Stipulate all that. But to say I find this contemporary rewrite of Federico García Lorca’s 1934 tragedy problematic understates the extent to which the more it sinks in, the greater my discomfort becomes. “Yerma” means “sterile” or “barren” in Spanish, and is also the name of Lorca’s protagonist, a woman in a rural culture whose husband is more intent on managing the farm than giving her a child. She seeks folk remedies to increase the chances in their few couplings and is gossiped about for her presumed barrenness and a male friendship. Her husband’s refusals lead her finally to an act of violence. Stone follows a similar arc, but it is a retrograde one, disempowering where Lorca empowers, misogynistic – a strong word, I know – where Lorca finds love.

Read no more if spoilers concern you. The original and the rewrite end differently. Lorca’s Yerma kills the husband. Stone’s Her stabs herself in the womb. Yerma is firm in who she is. Her descends into hysteria, all too literally. The husband is to blame in Lorca. In Stone, Her has a low egg count. The patriarchy in Lorca is shadowed by a parallel matriarchy. Her’s contemporary London is pure patriarchy. Lorca understands the social pressure behind Yerma’s desire. The adaptation puts it all on Her. Yerma has a name. Her is a possessive pronoun.

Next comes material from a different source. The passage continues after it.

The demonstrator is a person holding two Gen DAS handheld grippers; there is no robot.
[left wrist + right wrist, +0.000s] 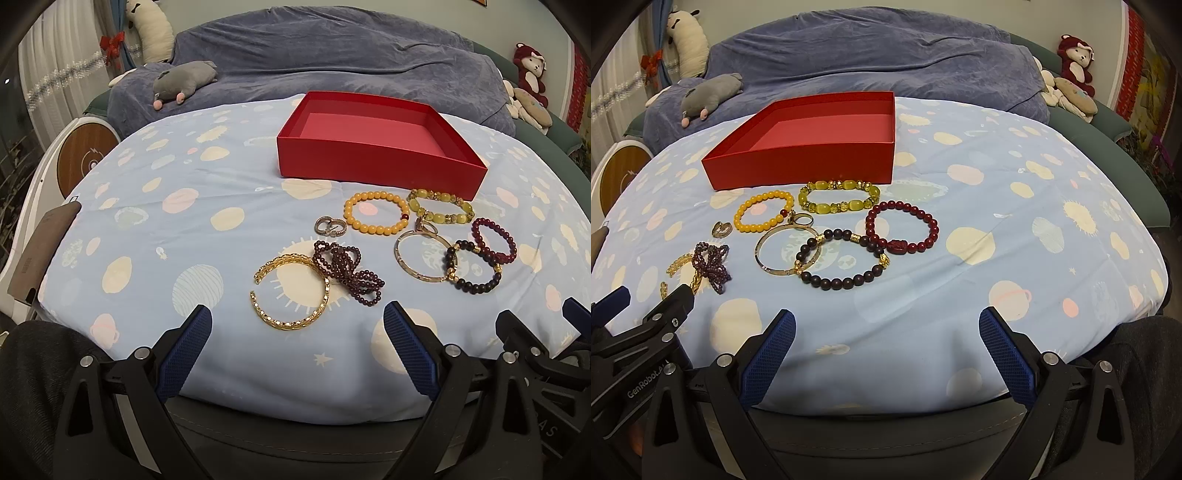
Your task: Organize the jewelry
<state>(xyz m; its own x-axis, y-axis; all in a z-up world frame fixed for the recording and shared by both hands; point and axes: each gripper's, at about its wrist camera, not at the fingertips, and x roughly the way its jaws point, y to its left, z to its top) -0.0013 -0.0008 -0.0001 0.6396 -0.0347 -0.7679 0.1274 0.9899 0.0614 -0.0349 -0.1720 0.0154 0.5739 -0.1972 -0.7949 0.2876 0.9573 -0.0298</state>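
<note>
Both the left tool (297, 321) and the right tool (886, 323) stand spread wide and empty, short of the jewelry, which lies in front of the empty red box (376, 147) on the bed (184, 229). The dark beaded bracelet (846, 260) overlaps the thin bangle (764, 258) and touches the red beaded bracelet (901, 227), so lifting one may drag its neighbours. The soft cover may also bunch between closing fingers.

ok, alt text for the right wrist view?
Open right tool hovers over a blue planet-print cloth strewn with beaded bracelets, bangles and rings, with an empty red box behind them. The left tool shows at far left.
</note>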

The best light I can put this in is that it tries to represent modern cosmopolitan culture as not having advanced at all, that gender oppression has gotten even worse than in a traditional patriarchy. Neo-liberal capitalism would emerge scathed from such an argument, but not without an audience familiar with the original, or some active engagement with it onstage. What Stone has done instead is give an appalling mis-impression of Lorca as having written a play in which a woman goes mad and kills herself because she can’t have a child. He has turned a poetic tragedy of nuance and subtlety into a standard narrative of a woman who ends up dead.

It is a shame the experience isn’t the rich one it might have been. The strange indifference of the husband in the original could, for example, be read in light of Lorca’s position as a gay artist in a society that linked procreation and identity. Such resonances are simply not possible in Stone’s rewrite. Nor, it should be said, is the production half so theatrically innovative as it looks. It’s built on the template of Ivo van Hove’s brilliant View from the Bridge, which originated at the same theater. A glass box replaces a demarcated ritual space; instead of a shower of blood there is a watery downpour; an evocative soundtrack guides us; and so on.

But go for Piper. Let her overcome you.